From the first line to the last, copy the data exactly and drop the pictures.

======== Data section ========

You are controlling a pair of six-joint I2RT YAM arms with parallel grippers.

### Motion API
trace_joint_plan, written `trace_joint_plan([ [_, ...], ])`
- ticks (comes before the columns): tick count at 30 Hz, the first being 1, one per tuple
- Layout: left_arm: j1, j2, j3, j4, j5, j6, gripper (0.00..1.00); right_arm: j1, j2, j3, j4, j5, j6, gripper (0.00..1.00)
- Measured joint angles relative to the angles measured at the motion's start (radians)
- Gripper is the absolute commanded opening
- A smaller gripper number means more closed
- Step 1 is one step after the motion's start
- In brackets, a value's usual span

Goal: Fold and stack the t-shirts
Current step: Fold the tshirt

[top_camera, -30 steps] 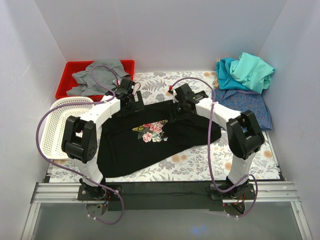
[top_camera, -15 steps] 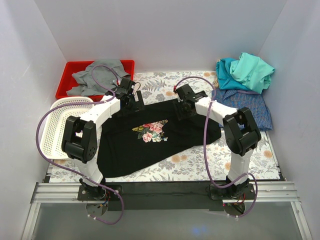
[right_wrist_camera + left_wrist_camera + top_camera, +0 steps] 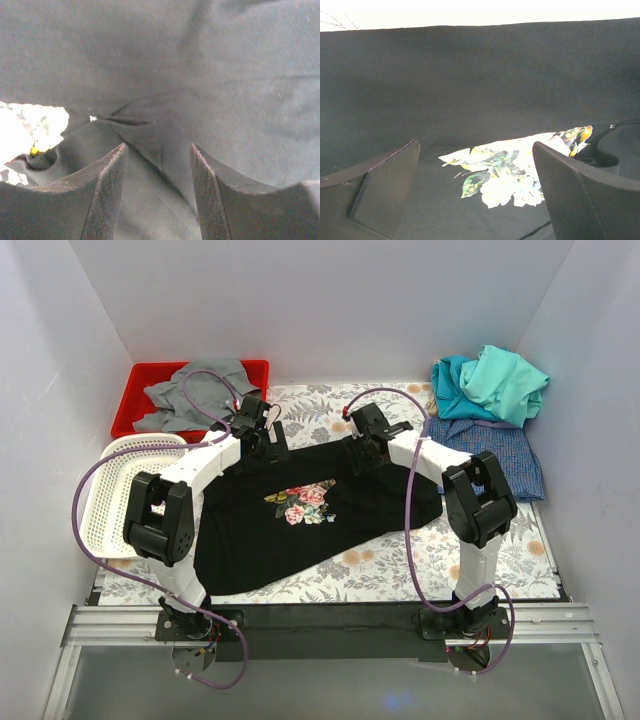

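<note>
A large black t-shirt (image 3: 250, 535) with a rose print (image 3: 300, 503) lies spread on the floral mat. My left gripper (image 3: 262, 443) hovers at the shirt's far left edge, jaws wide open, nothing between them; its wrist view shows black cloth (image 3: 470, 80) and the print (image 3: 510, 172) below the gripper (image 3: 475, 145). My right gripper (image 3: 366, 450) sits at the shirt's far right edge, open, and low over the cloth. A raised crease of black cloth (image 3: 150, 135) runs between the right gripper's (image 3: 157, 147) fingers. Teal and mint shirts (image 3: 490, 385) are piled on a blue-checked shirt (image 3: 495, 452) at the back right.
A red bin (image 3: 150, 375) holding grey cloth (image 3: 195, 390) stands at the back left. A white mesh basket (image 3: 120, 490) lies by the left wall. White walls close in three sides. The floral mat (image 3: 400, 560) shows in front of the shirt.
My right arm has shifted slightly back and to the left along the shirt's far edge. The left arm and the shirt have not visibly moved.
</note>
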Motion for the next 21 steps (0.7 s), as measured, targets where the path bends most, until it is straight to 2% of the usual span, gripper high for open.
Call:
trace_joint_plan([
  [4,0.0,0.0,0.0,0.0,0.0,0.0,0.96,-0.005,0.035,0.022,0.012,-0.029,-0.01,0.56],
  [6,0.0,0.0,0.0,0.0,0.0,0.0,0.96,-0.006,0.054,0.029,0.018,-0.042,-0.017,0.52],
  [7,0.0,0.0,0.0,0.0,0.0,0.0,0.96,-0.006,0.063,0.031,0.022,-0.05,-0.021,0.41],
  [10,0.0,0.0,0.0,0.0,0.0,0.0,0.96,-0.007,0.077,0.032,0.027,-0.063,-0.025,0.23],
  [20,0.0,0.001,0.0,0.001,-0.001,0.0,0.96,-0.007,0.031,-0.01,0.059,-0.066,-0.029,0.09],
  [21,0.0,0.001,0.0,0.001,-0.001,0.0,0.96,-0.006,0.017,-0.018,0.062,-0.066,-0.029,0.05],
])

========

*Solution to this exercise:*
You are controlling a pair of six-joint I2RT YAM arms with parallel grippers.

### Motion API
trace_joint_plan, written `trace_joint_plan([ [_, ...], ])`
- ticks (comes before the columns): tick count at 30 Hz, the first being 1, one per tuple
- Layout: left_arm: j1, j2, j3, j4, j5, j6, gripper (0.00..1.00); right_arm: j1, j2, j3, j4, j5, j6, gripper (0.00..1.00)
- Measured joint angles relative to the angles measured at the motion's start (radians)
- Gripper is the absolute commanded opening
- A smaller gripper number means more closed
- Step 1 is one step after the motion's start
- In brackets, a value's usual span

Goal: Fold and stack the t-shirts
Current step: Fold the tshirt

[top_camera, -30 steps] 
[top_camera, -15 steps] 
[right_wrist_camera + left_wrist_camera + top_camera, +0 steps] 

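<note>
A large black t-shirt (image 3: 250, 535) with a rose print (image 3: 300, 503) lies spread on the floral mat. My left gripper (image 3: 262, 443) hovers at the shirt's far left edge, jaws wide open, nothing between them; its wrist view shows black cloth (image 3: 470, 80) and the print (image 3: 510, 172) below the gripper (image 3: 475, 145). My right gripper (image 3: 366, 450) sits at the shirt's far right edge, open, and low over the cloth. A raised crease of black cloth (image 3: 150, 135) runs between the right gripper's (image 3: 157, 147) fingers. Teal and mint shirts (image 3: 490, 385) are piled on a blue-checked shirt (image 3: 495, 452) at the back right.
A red bin (image 3: 150, 375) holding grey cloth (image 3: 195, 390) stands at the back left. A white mesh basket (image 3: 120, 490) lies by the left wall. White walls close in three sides. The floral mat (image 3: 400, 560) shows in front of the shirt.
My right arm has shifted slightly back and to the left along the shirt's far edge. The left arm and the shirt have not visibly moved.
</note>
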Motion for the next 21 steps (0.7 s), as measured, targets where the path bends most, until it is straight to 2% of the usual span, gripper high for open.
Call:
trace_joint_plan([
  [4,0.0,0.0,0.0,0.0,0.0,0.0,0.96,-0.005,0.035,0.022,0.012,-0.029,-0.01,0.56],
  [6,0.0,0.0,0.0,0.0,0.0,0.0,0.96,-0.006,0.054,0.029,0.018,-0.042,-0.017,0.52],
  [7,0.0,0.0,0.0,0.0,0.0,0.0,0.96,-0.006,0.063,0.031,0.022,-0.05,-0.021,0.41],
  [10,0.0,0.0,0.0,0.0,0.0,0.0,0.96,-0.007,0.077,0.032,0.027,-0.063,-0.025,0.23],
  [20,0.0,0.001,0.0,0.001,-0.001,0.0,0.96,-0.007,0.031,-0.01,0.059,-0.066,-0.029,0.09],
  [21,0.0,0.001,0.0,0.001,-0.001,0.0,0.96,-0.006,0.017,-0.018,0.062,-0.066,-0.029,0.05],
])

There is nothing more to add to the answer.